On Mon, May 6, 2013 at 2:07 PM, Peter Chu <pe...@outlook.com> wrote:
> In Hive, I cannot perform a SELECT GROUP BY on fields not in the GROUP BY
> clause.
>
> Example: SELECT st.a, st.b, st.c, st.d, FROM some_table st GROUP BY st.a;
> -- This does not work.
>
> To make it work, I would need to add the other fields in the group by
> clause.
>
> Not quite sure but I think each group by will give another M/R job.
>
> Wondering if there is any other way / better way to do group by.
>
> Peter

Re: Hive Group By Limitations

Posted by Nitin Pawar <ni...@gmail.com>.

best way to do all this would be run a distinct and group by along side a
join (its just a  guess but a more detailed approach other guys will
suggest )


On Mon, May 6, 2013 at 11:57 PM, Peter Chu <pe...@outlook.com> wrote:

> Thanks Nitin and Michael,
>
> The reason I asked is because I cannot help but wonder if it takes extra
> time with all those group by columns.
>
> Say for example, I have a employees table with 10 columns pertaining to
> employees but there could be duplicates, I need to de dup it by performing
> a group by employee id, and hire date, but were I want to select the other
> fields as well, I would have to add those fields in the group by clause, or
> join it back in another table
>
> When the table is big, I cannot help but wonder if it hurts the
> performance.
>
> Peter
>
> ------------------------------
> Date: Mon, 6 May 2013 23:42:23 +0530
> Subject: Re: Hive Group By Limitations
> From: nitinpawar432@gmail.com
> To: user@hive.apache.org
>
>
> hi Peter,
>
> In hive if you are running a group by, then all the select columns have to
> be in the group by clause.
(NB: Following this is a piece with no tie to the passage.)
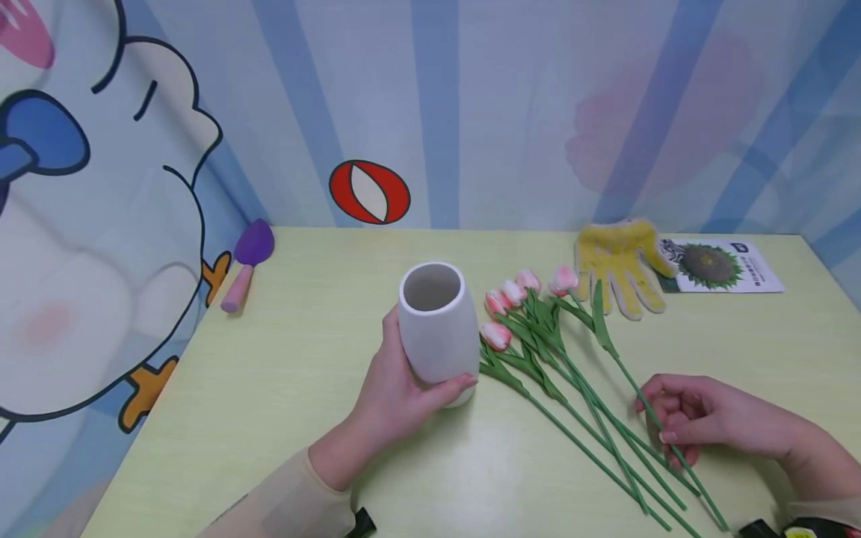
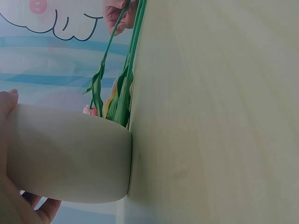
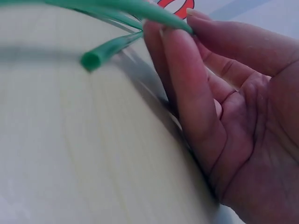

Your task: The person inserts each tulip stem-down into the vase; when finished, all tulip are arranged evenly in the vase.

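The left hand [image 1: 397, 392] grips a white vase [image 1: 440, 336] around its side, thumb across the front; the vase stands upright on the table, its mouth up. In the left wrist view the vase [image 2: 70, 154] shows its base at the tabletop. Tulips with pink-and-white heads [image 1: 496, 336] and green stems [image 1: 605, 426] lie to the right of the vase. Between thumb and fingers the right hand [image 1: 699, 418] pinches one tulip's stem [image 1: 635, 385]. The right wrist view shows this hand [image 3: 219, 93] with the green stem [image 3: 140, 10] at its fingertips.
A yellow glove [image 1: 622, 261] lies at the back right, overlapping a packet with a flower picture [image 1: 726, 265]. At the back left a small trowel with a purple blade [image 1: 254, 243] and pink handle leans near the printed backdrop [image 1: 498, 112]. The table [image 1: 282, 418] is pale yellow-green.
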Tool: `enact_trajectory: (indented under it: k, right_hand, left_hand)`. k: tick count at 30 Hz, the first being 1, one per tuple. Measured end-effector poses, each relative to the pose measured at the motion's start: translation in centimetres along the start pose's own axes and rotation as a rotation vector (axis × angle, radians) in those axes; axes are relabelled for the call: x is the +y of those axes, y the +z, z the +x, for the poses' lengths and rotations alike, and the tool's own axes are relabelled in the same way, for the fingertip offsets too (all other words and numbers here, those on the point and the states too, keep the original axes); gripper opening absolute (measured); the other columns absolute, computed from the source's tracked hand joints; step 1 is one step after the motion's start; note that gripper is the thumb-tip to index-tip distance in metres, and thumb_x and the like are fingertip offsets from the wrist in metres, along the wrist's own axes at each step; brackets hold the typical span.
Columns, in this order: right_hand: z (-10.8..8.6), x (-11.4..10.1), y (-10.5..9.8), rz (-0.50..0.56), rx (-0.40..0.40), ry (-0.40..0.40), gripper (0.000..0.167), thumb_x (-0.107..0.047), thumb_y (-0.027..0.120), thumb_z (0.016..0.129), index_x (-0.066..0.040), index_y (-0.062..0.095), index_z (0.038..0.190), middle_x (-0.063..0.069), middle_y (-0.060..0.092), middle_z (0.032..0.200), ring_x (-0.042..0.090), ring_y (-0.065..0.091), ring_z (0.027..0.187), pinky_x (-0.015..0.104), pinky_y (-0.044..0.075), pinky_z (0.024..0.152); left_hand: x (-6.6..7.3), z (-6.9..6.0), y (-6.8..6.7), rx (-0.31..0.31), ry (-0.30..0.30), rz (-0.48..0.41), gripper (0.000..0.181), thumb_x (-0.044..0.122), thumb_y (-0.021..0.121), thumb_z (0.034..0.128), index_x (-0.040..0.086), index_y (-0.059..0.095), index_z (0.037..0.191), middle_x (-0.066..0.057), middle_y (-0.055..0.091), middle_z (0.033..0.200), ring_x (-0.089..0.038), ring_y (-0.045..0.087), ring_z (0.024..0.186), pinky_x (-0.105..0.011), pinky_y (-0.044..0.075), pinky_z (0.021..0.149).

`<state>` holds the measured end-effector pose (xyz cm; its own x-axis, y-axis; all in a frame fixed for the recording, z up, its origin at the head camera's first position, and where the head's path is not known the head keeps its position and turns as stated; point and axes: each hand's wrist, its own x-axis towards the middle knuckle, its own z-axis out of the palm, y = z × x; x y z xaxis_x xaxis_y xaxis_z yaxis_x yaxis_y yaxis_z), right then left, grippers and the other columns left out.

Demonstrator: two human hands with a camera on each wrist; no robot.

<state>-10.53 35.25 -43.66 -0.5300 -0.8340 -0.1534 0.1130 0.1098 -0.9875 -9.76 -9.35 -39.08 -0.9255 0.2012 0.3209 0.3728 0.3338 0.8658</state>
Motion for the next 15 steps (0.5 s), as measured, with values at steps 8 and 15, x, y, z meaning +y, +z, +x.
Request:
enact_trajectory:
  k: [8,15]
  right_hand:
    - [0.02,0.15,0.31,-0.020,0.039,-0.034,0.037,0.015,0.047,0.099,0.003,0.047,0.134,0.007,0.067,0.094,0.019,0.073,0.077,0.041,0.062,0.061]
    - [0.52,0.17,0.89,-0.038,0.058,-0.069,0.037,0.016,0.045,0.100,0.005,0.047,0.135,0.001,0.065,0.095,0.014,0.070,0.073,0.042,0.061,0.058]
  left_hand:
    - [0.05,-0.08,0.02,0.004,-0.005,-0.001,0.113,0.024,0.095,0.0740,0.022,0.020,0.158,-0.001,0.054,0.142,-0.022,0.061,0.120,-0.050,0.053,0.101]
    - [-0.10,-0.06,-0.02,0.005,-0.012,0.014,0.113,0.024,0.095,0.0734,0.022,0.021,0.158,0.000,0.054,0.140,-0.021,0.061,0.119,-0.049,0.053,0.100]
This limitation is for the column definition
> only and not for the column operations like count etc
>
> All the columns for group by do go to a single map reduce job and it does
> not launch multiple mapreduce jobs for each group by.
>
> I am not sure what do you mean by better way?
>
>
>
>
> On Mon, May 6, 2013 at 11:37 PM, Peter Chu <pe...@outlook.com> wrote:
>
> In Hive, I cannot perform a SELECT GROUP BY on fields not in the GROUP BY
> clause.
>
> Example: SELECT st.a, st.b, st.c, st.d, FROM some_table st GROUP BY st.a;
>  -- This does not work.
>
> To make it work, I would need to add the other fields in the group by
> clause.
>
> Not quite sure but I think each group by will give another M/R job.
>
> Wondering if there is any other way / better way to do group by.
>
> Peter
>
>
>
>
> --
> Nitin Pawar
>



-- 
Nitin Pawar

RE: Hive Group By Limitations

Posted by Peter Chu <pe...@outlook.com>.

Thanks Nitin and Michael,
The reason I asked is because I cannot help but wonder if it takes extra time with all those group by columns.  
Say for example, I have a employees table with 10 columns pertaining to employees but there could be duplicates, I need to de dup it by performing a group by employee id, and hire date, but were I want to select the other fields as well, I would have to add those fields in the group by clause, or join it back in another table
When the table is big, I cannot help but wonder if it hurts the performance.
Peter

Date: Mon, 6 May 2013 23:42:23 +0530
Subject: Re: Hive Group By Limitations
From: nitinpawar432@gmail.com
To: user@hive.apache.org

hi Peter,
In hive if you are running a group by, then all the select columns have to be in the group by clause. This limitation is for the column definition only and not for the column operations like count etc

All the columns for group by do go to a single map reduce job and it does not launch multiple mapreduce jobs for each group by. 
I am not sure what do you mean by better way? 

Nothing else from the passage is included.